Her faith was like looking through a telescope. Through the lens she could see things that seem far-off, yet she believed in a God who brings them close at hand. Mary’s faith is so confident in the goodness of God that all these merciful deeds sound like a done deal. And in the infinity and eternity of God, they are. Can you believe it? That’s the question posed each Christmas. Can you believe that this particular child, born of this particular woman, can turn this particular world upside down?
Or to put it another way: “So — why not God?”
In a sermon, Martin Luther once said that three miracles happened when Jesus was born in Bethlehem: God became a human being, a virgin conceived, Mary believed. Of these, said Luther, the greatest Christmas miracle was this: Mary believed.2 Regardless of her low estate as a female in that culture, her virtual anonymity, her human fears and uncertainties, Mary believed. That’s why Elizabeth called her “blessed.”

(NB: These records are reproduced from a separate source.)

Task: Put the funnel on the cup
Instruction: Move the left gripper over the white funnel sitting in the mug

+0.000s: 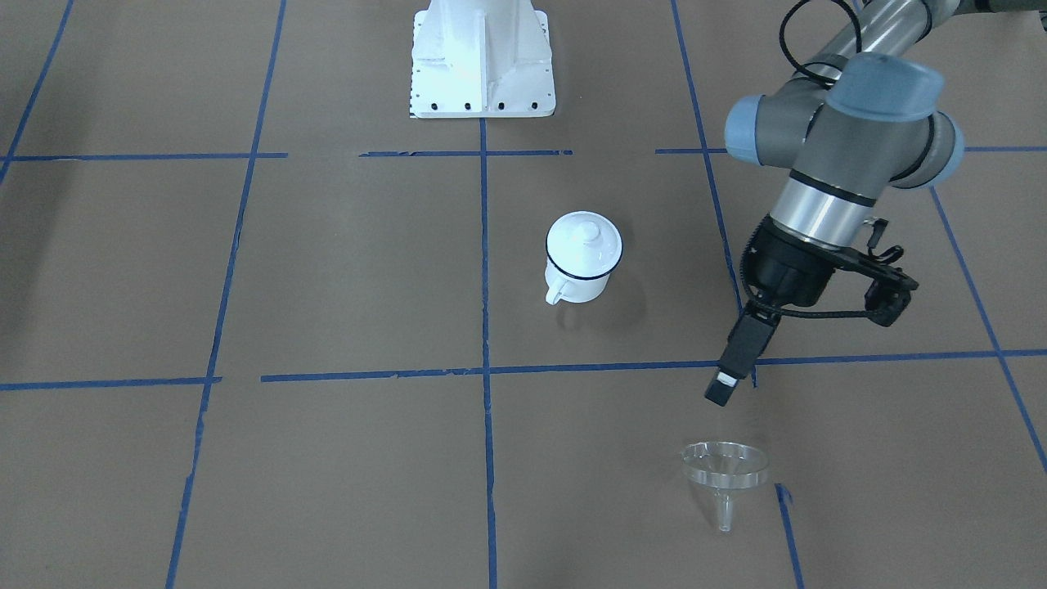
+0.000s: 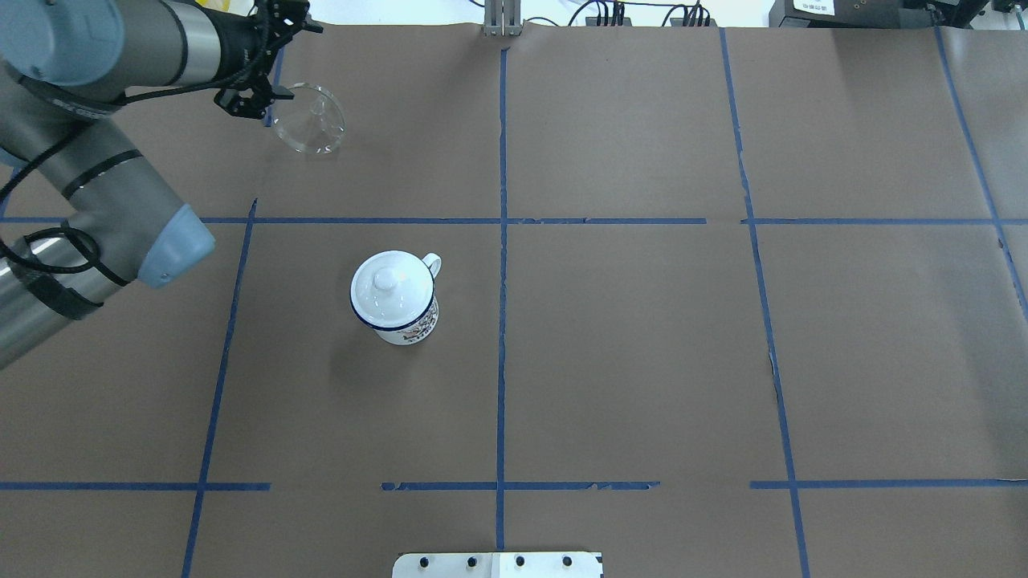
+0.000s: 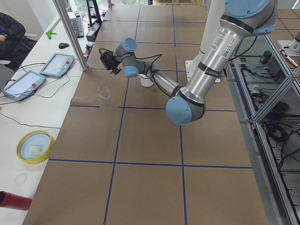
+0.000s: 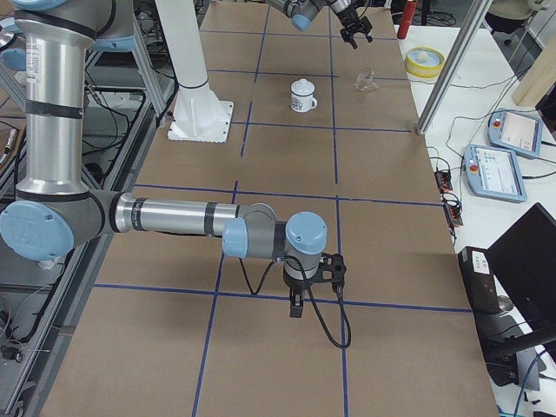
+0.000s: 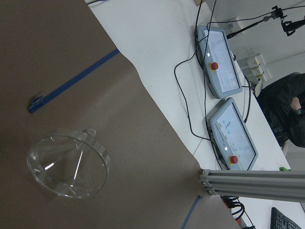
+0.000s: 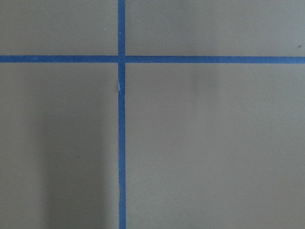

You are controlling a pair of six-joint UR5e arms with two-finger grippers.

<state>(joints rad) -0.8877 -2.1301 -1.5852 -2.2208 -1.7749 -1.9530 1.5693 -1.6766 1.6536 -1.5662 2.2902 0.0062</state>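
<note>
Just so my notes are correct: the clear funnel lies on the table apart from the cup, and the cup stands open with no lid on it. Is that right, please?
Not quite: the cup is not open. The white knobbed lid sits on it, as the overhead exterior view shows. The rest holds: the funnel lies on the table, apart from the cup.

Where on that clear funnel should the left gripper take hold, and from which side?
Likely the wide rim of the funnel, on its raised edge, with the left gripper coming down from above: one finger inside the cone, one outside. The funnel lies tipped on its side with the mouth partly up, so that edge stands free, while the spout is thin and lies low.
</note>
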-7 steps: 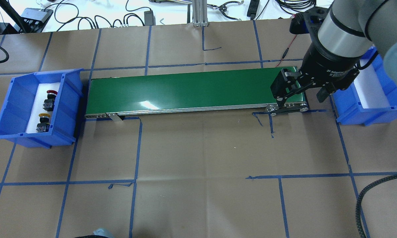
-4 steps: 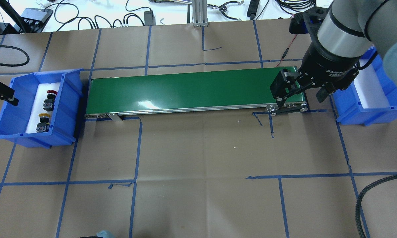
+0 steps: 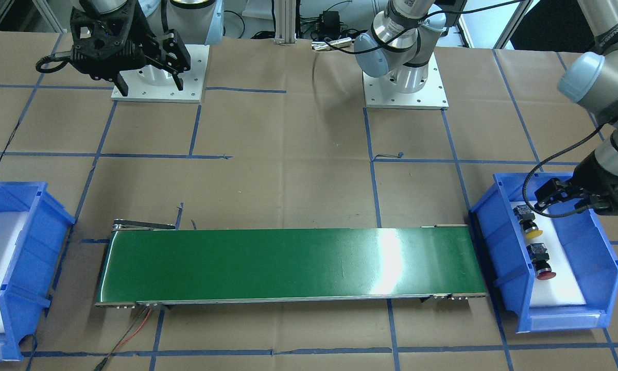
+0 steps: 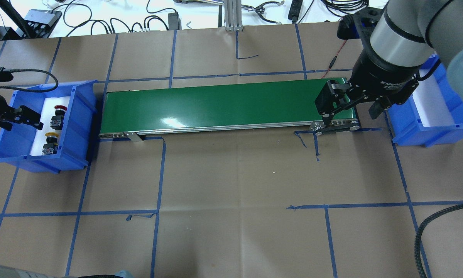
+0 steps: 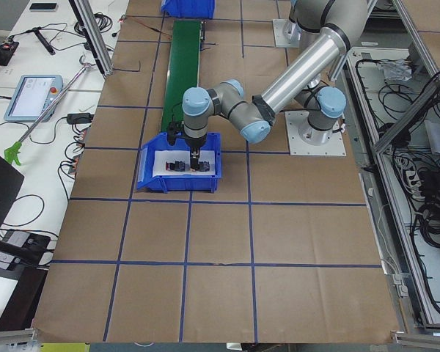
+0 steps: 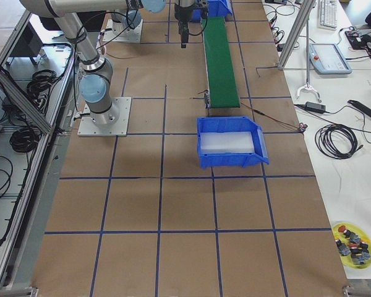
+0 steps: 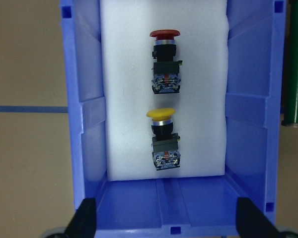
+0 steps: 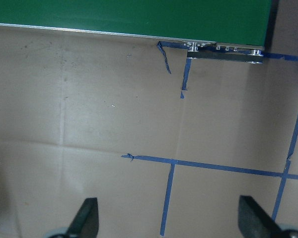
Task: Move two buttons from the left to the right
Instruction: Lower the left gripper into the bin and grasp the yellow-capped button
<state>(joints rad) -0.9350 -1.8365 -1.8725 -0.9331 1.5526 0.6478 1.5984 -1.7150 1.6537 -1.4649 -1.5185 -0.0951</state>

Of all the gifts I wish you for Christmas, the one gift I wish more than anything else is the gift of faith. It is the gift of believing that, not only is God able to do wonders out there in the universe somewhere, but that God is able to perform wonders right here — among you and me. It’s the hope that was voiced in the prayer of Phillips Brooks:
O holy Child of Bethlehem, descend to us, we pray;
Cast out our sin and enter in, be born in us today.3
Blessed is the one who believes it can happen ... right here.
1. Beverly Roberts Gaventa, “ ‘All Generations Will Call Me Blessed’: Mary in Biblical and Ecumenical Perspective,” Princeton Seminary Bulletin 18.3 (November 1997), pp. 260-261.
2. Quoted by William H. Willimon, Pulpit Resource 22.4, p. 49.
3. “O Little Town Of Bethlehem,” verse 4.